Río Hudson, Nueva York, tiempo presente
Hundió la mano en la orilla. Sentía el frío del invierno, pero también presentía las aguas cálidas del amazonas; podía palpar la piel escamosa del cardumen; la turbulencia de las aguas dejadas atrás por las ballenas. Nadie puede ver a la figura extraña que está inclinada entre las peñas. Las nieblas de pronto se han elevado alrededor de la ciudad.
La silueta parece descansar. De pronto si uno mirara de lejos tendría la sensación de que la sombra, apenas recortada entre las brumas, es parte de un cuadro paisajista. Viendo bien, el tiempo y el espacio parecerían detenidos. Pero el humo flota lentamente, se eleva o gira entorno a la presencia que aún sigue entre las rocas.
Es claro que busca algo. Nadie en su sano juicio permanecería con la mano sumergida, en el frío de la madrugada. Aunque lo último que uno pensaría sería eso; más bien tendríamos que reflexionar en que la espalda de aquello asemeja un peñasco, como si fuera la curva vertebral de un atlante. Por si fuera poco, en esta escena que pareciera on mute, si el testigo hiciera el esfuerzo por escuchar y discernir los sonidos podría encontrar más indicios.
Aunque el ruido de las marejadas se van incrementando. Podría ser que la turbulencia del río incrementa en relación al tiempo que permanece sumergida la mano de la efigie. Cómo saberlo. Pero si se discriminan sonidos, tal vez podamos distinguir que la presencia respira con tal fuerza que parece una bestia. Nada humano podría exhalar aire con tanta ferocidad. Por eso se puede dudar de que esa cosa produzca este sonido casi de fuelle de ballena. Aunque su ritmo constante lo delata.

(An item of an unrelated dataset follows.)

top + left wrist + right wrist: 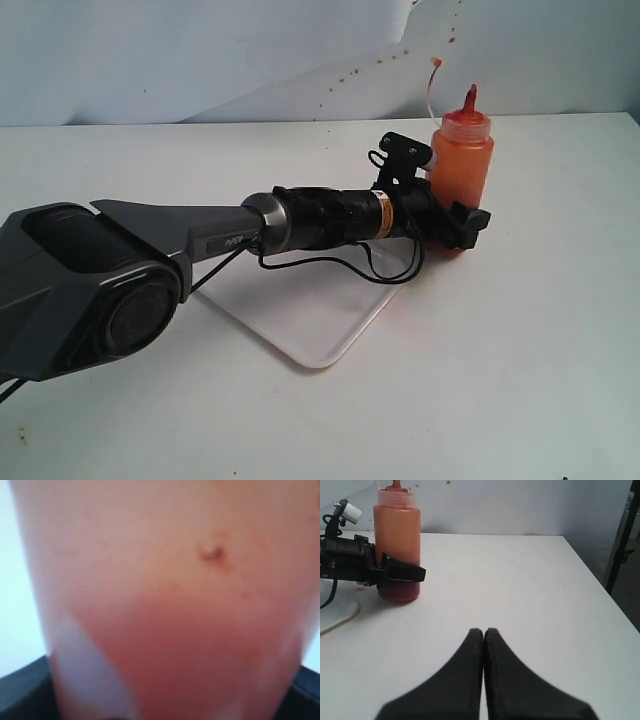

Pero yo, que narro dicha historia, sé que sí es un ser viviente, aunque si este juicio implica que sea mortal dudaría en llamarlo así. Mejor dicho: es algo animado, un ser. El tacto recoge las temperaturas de todos los mares del planeta. También registra las criaturas que hay en él. Va separando las percepciones, las innúmeras, desde las cualidades de un simple átomo de sal hasta la misma estructura ósea de una foca o un tiburón. A estas alturas podemos decir que está buscando algo. Por lo mismo, la criatura se dice a sí misma:
—¿Dónde te encuentras?
El río, alborotado, comienza a sacudirse con más violencia. Él recibe nítidamente la temperatura de los hielos del Polo Norte. Separa la textura de los átomos con avidez. Ensaya extender su tacto hasta las profundidades del agua congelada. Presiente que ha encontrado lo que busca. A pesar de llevar varios minutos en esa posición, los segundos avanzan en cámara lenta. De pronto, en lo más negro de los pentanos árticos, reconoce su hallazgo.
—Justo en el sitio adecuado.
Se incorpora. Sí, ahora es seguro sacar conjeturas. Más de dos metros de altura y una corpulencia dinosáurica. Camina lentamente por la vereda. El agua ha vuelto a mecerse como si un viento sedoso acariciara la superficie. La niebla se disipa, se abre. La cabeza de la aparición se diluye como pintura en aguarrás. Aunque si los testigos, que no hay, voltearan al cielo gris podrían verlo emprender el vuelo como un meteoro invertido.